Moreover, the Bank of England left its rock-bottom 0.25 percent rate unchanged and lowered its 2017 forecast. Earlier, the B of E had used Brexit as an excuse to ramp up the stimulus, and in spite of a stabilizing economy, has done nothing since.
And lest anyone think the smaller economies may be doing fine, we find that Moody's is downgrading Canada's six largest banks over fears the housing market there is too frothy. The Bank of Canada's last move was to cut its target rate to 0.5 in 2015.
The cumulative effect of all of this is to drive home, yet again, that the central banks are simply too frozen with fear about the true state of the economy to take any hawkish action on interest rates.
If things are progressing so well, where are the rate hikes of a mere 0.25 percent?
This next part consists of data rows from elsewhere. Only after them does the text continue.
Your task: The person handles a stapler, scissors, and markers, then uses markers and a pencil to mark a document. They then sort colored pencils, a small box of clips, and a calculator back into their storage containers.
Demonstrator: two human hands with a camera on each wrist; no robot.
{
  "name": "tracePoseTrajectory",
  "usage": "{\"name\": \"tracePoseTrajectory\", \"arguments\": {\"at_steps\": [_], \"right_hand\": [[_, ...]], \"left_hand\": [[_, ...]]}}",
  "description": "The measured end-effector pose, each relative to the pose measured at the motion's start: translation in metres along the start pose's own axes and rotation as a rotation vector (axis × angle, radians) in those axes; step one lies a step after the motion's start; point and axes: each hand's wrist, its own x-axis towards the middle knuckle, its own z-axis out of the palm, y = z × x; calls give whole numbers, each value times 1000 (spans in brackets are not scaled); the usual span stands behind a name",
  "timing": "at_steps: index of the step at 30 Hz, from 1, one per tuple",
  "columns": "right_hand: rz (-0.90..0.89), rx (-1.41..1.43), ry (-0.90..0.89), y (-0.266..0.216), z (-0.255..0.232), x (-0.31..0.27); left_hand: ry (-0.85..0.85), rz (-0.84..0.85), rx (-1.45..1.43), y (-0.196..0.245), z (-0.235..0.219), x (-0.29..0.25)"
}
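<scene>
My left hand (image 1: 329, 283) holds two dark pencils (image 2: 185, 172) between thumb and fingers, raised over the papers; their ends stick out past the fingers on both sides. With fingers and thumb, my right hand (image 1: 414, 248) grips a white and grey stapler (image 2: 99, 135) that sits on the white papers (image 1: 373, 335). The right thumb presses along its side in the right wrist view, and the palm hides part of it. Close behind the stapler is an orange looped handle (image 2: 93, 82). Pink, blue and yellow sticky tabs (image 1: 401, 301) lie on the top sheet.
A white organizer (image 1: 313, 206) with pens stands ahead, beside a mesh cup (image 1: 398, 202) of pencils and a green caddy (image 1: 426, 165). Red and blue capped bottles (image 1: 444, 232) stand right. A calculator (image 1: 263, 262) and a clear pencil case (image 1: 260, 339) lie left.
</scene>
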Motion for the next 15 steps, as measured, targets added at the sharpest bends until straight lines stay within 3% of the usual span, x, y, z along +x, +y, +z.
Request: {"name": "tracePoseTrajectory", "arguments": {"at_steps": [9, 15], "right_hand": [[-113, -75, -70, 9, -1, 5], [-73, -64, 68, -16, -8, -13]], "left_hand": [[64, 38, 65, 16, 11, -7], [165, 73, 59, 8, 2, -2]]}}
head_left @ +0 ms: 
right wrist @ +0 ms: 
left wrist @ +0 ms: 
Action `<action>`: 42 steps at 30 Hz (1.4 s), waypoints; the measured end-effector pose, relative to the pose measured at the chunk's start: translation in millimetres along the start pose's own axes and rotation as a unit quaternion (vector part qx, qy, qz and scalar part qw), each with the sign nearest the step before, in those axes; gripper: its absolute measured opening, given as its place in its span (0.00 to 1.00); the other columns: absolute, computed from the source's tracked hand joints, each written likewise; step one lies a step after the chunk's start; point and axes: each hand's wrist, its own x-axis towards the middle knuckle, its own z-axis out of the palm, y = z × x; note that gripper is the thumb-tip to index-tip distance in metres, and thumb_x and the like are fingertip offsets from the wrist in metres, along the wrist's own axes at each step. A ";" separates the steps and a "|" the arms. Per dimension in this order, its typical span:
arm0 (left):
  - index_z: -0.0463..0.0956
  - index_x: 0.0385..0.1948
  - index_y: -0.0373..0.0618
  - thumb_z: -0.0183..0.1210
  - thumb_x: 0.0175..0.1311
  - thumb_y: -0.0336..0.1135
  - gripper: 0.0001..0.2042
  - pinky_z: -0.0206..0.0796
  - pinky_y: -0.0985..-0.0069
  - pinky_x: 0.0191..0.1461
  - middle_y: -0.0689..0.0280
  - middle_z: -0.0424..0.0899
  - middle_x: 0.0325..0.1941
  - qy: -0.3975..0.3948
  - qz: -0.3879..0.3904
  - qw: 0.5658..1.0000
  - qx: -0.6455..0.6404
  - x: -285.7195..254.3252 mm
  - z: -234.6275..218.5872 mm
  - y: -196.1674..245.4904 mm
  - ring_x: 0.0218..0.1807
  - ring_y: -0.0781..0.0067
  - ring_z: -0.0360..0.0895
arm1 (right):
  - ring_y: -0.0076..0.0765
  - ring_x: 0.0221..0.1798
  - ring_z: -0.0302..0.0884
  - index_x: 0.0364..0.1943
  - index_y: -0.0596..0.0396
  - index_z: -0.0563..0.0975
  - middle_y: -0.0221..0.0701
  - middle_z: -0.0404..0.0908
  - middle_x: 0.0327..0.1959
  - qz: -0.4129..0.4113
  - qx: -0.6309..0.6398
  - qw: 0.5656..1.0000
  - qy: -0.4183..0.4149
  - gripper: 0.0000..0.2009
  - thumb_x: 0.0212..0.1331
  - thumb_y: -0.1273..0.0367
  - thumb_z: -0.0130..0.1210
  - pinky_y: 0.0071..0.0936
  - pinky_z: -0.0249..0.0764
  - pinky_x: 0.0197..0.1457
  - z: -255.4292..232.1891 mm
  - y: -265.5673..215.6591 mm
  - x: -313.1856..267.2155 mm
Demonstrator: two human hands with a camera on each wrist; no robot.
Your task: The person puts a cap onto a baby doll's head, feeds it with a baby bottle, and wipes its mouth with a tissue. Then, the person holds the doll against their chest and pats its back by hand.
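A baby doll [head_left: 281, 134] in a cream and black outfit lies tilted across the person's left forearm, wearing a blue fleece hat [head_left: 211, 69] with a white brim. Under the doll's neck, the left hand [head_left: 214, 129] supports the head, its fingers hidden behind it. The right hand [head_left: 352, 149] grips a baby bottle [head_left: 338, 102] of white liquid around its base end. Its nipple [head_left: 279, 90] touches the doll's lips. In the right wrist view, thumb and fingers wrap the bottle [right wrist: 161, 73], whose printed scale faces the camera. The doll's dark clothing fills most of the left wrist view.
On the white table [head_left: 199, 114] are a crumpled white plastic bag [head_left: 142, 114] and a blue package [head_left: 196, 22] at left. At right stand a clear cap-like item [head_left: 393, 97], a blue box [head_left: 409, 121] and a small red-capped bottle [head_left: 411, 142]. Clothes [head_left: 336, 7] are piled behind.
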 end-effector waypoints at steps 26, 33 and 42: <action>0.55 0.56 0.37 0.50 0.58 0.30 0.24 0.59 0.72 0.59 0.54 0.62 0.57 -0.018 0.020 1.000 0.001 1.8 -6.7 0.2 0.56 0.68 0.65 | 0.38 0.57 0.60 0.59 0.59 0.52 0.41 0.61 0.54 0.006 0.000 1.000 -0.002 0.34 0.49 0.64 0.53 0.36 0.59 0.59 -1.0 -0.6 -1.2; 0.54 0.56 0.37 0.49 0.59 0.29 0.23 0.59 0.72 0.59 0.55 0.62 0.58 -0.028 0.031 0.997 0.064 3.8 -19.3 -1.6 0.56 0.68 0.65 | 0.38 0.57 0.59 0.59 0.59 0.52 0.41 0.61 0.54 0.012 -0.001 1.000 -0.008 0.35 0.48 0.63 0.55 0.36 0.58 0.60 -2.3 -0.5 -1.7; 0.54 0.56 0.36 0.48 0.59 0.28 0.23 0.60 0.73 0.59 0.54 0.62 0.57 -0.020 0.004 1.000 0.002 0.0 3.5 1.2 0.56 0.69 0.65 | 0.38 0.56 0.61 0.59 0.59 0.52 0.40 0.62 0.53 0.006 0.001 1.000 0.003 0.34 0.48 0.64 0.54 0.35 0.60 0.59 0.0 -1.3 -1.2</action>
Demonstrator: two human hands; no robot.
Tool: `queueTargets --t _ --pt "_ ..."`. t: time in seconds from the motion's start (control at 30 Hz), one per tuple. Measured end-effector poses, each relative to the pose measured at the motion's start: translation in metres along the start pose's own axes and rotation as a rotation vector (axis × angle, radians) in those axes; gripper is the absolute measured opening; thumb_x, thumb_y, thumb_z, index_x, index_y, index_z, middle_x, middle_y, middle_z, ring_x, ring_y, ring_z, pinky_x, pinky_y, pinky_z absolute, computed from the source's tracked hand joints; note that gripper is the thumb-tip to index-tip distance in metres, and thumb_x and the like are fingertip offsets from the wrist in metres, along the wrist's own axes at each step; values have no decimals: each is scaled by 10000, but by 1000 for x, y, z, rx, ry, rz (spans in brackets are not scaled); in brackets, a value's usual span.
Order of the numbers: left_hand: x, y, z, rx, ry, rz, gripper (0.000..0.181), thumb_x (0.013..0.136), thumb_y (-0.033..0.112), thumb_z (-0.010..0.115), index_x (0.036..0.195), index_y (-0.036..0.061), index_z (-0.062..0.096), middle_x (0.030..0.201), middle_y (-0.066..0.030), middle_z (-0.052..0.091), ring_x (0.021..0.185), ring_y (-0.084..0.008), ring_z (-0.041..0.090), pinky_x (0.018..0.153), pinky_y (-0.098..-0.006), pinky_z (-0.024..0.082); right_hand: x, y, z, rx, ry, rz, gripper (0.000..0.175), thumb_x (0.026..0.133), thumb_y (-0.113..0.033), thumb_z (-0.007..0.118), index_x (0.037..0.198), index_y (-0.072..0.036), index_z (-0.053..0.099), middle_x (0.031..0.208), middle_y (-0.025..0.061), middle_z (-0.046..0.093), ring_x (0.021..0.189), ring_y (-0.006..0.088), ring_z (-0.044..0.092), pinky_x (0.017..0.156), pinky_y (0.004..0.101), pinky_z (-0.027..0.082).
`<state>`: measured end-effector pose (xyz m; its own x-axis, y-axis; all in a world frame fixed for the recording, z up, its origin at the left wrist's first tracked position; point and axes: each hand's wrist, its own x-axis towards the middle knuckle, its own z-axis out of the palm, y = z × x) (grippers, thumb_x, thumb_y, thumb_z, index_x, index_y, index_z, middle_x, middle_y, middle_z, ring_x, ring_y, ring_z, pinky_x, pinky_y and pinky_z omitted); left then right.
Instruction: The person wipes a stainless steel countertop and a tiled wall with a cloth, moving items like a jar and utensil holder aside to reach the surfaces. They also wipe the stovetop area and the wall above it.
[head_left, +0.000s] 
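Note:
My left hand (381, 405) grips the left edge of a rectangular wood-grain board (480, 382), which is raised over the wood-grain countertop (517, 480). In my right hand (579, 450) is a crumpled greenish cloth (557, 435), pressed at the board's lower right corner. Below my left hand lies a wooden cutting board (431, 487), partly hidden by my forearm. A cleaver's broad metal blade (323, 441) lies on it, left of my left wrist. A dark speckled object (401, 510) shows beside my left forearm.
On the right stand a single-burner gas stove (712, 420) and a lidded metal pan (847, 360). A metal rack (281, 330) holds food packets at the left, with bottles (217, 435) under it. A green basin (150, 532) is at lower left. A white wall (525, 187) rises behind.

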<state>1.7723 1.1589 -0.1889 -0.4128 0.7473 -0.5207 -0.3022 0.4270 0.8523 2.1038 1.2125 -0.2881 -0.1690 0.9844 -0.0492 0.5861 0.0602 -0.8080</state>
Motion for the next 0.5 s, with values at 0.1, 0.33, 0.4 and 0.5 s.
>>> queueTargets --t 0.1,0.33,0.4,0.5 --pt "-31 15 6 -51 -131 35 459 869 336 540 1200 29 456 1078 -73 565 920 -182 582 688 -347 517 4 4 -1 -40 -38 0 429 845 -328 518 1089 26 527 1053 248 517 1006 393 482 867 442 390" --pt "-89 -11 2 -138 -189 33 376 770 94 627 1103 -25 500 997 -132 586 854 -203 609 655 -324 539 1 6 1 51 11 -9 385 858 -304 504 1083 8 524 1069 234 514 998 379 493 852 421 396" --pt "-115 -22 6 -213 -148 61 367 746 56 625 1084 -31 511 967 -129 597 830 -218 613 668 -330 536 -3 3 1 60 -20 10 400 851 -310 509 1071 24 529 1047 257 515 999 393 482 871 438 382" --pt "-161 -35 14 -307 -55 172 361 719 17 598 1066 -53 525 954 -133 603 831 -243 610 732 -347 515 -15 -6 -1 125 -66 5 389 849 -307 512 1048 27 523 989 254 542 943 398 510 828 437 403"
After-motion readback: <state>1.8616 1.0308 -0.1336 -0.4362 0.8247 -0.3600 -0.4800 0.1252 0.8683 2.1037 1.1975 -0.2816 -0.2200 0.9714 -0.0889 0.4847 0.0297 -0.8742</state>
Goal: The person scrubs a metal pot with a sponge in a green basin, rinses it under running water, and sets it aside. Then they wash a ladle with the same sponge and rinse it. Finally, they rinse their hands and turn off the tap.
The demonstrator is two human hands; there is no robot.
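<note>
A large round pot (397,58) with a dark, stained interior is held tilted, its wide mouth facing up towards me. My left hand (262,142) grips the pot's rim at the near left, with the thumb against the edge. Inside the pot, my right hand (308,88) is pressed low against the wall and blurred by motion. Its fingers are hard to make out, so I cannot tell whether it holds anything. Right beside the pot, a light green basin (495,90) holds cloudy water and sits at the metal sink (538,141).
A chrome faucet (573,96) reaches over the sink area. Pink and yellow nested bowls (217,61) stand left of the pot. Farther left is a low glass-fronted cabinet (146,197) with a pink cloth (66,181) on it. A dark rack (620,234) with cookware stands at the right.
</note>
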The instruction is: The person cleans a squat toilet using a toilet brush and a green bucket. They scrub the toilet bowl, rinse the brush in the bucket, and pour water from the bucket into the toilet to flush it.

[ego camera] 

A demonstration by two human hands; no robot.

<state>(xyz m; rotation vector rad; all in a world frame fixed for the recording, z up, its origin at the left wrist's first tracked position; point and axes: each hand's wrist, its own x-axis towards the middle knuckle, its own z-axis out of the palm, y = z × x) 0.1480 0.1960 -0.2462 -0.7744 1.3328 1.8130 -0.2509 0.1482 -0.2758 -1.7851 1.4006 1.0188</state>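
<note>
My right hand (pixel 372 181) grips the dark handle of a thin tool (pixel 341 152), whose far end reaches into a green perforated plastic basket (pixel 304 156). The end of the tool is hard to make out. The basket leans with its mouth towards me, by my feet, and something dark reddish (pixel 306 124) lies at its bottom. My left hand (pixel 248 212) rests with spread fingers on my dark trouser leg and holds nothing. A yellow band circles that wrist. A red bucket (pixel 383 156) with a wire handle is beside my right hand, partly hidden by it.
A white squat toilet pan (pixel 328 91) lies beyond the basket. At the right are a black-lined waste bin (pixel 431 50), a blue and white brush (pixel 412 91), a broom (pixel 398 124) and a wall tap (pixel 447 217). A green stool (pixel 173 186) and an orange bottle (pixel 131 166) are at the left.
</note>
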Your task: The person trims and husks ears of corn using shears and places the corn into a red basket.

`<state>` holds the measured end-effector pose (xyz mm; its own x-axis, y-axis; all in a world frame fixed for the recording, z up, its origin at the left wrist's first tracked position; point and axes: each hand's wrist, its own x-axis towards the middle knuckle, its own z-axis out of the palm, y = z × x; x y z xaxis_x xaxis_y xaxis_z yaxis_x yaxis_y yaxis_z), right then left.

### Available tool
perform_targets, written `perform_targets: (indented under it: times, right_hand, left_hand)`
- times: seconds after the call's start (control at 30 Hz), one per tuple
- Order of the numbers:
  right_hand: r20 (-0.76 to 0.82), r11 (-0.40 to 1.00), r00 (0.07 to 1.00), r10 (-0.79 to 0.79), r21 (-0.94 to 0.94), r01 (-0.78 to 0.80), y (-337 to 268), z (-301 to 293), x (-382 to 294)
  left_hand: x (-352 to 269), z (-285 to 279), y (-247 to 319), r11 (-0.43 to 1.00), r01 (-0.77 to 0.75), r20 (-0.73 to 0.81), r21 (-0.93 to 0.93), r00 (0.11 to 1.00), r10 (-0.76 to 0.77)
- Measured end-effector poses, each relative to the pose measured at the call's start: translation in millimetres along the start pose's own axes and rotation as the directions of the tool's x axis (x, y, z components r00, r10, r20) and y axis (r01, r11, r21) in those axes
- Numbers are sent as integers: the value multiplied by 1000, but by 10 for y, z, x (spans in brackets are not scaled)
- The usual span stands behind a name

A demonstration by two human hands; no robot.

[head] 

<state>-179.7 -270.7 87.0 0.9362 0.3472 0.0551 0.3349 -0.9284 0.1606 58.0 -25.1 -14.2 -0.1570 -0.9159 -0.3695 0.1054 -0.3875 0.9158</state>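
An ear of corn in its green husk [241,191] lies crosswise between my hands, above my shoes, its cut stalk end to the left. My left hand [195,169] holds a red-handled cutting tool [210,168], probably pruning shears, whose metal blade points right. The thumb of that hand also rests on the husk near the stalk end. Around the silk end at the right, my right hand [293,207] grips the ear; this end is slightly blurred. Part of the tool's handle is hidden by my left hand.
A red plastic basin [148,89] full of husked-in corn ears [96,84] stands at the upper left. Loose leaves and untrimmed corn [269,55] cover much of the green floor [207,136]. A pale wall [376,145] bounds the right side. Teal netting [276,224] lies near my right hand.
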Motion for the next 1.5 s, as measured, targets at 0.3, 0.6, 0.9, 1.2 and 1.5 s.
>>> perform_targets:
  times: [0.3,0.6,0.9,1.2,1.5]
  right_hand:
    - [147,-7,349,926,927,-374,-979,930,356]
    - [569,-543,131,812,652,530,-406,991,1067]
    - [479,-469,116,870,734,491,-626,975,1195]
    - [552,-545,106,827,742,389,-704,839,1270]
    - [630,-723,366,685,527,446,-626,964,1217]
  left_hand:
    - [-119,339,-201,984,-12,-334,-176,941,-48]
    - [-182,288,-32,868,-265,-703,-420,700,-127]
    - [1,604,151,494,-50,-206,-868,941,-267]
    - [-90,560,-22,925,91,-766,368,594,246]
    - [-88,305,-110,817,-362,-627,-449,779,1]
We're not seeing any, because the banks know that without a constant infusion of easy money, demand would likely collapse, and recession would follow soon after.
But, with the Fed the only major bank tightening rates, the world's central banks are driving home yet again that we're in a race to the bottom. Yes, the US is in the midst of an inflationary regime, but the ECB, BOJ, and others appear to have no qualms about keeping their own money spigots wide open. And thus, the dollar, for now, looks not so terrible by comparison.